§ Exercise goal
Gather each line of the records where "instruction" appears.

§ Exercise data

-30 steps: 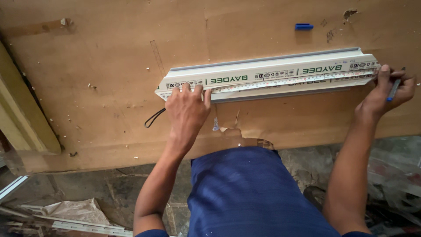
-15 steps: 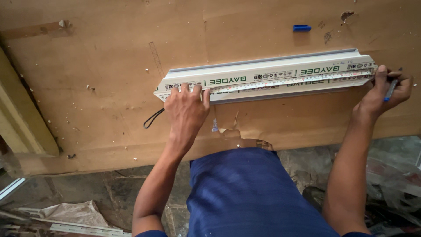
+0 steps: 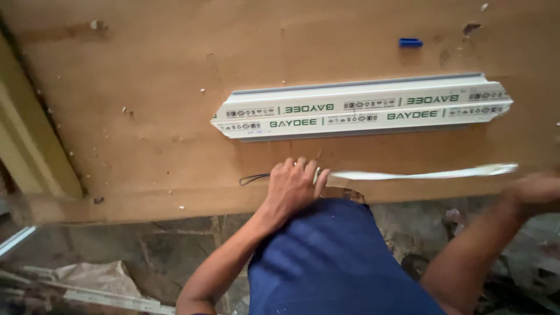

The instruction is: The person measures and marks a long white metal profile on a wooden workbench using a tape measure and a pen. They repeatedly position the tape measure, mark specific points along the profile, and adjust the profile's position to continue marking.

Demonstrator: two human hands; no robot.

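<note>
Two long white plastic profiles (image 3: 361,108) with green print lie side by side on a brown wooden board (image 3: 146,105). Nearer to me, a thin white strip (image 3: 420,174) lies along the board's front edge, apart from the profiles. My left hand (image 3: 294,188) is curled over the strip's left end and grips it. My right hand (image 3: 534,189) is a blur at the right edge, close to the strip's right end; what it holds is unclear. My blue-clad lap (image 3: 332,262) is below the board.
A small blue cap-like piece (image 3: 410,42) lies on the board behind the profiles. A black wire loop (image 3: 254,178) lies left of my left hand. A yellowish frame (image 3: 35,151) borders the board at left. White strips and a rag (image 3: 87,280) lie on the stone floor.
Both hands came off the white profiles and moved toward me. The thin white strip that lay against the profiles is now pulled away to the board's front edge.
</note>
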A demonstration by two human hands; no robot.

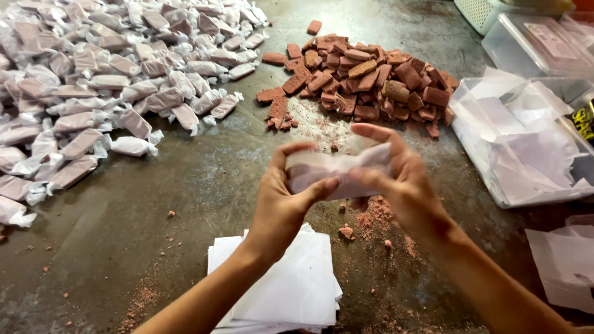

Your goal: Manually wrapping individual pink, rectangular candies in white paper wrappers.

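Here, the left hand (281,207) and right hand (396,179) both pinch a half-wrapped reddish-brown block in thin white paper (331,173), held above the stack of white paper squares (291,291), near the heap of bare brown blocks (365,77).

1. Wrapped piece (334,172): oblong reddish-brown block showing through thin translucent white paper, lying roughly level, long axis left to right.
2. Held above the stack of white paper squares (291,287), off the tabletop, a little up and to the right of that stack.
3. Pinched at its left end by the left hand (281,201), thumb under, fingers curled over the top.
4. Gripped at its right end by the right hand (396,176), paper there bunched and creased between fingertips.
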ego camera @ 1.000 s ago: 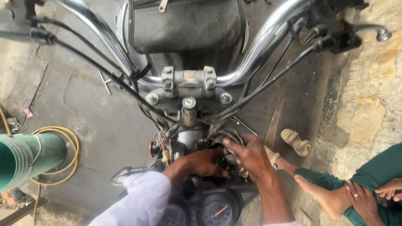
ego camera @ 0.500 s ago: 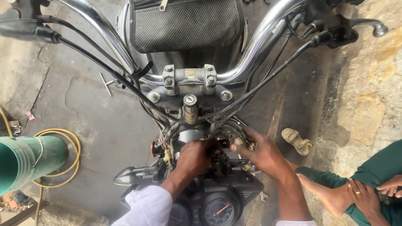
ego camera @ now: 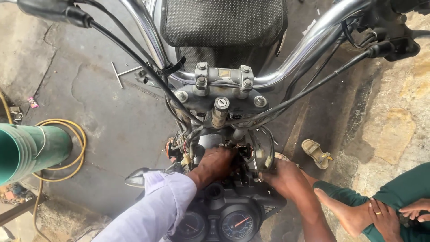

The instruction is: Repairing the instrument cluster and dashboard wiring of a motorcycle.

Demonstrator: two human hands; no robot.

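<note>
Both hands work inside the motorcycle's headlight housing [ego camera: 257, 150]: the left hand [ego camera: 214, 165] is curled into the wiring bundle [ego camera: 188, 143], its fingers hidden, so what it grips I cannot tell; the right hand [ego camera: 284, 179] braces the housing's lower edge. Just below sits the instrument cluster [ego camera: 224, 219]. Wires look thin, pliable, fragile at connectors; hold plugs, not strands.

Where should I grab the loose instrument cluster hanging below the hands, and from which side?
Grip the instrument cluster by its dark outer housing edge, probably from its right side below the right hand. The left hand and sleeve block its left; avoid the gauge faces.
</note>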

§ Response to this task
The instruction is: The person measures and marks a long white metal profile on a wooden workbench using a tape measure and a pen. They repeatedly position the tape measure, mark specific points along the profile, and adjust the profile's position to continue marking.
The instruction is: Repairing the instrument cluster and dashboard wiring of a motorcycle.

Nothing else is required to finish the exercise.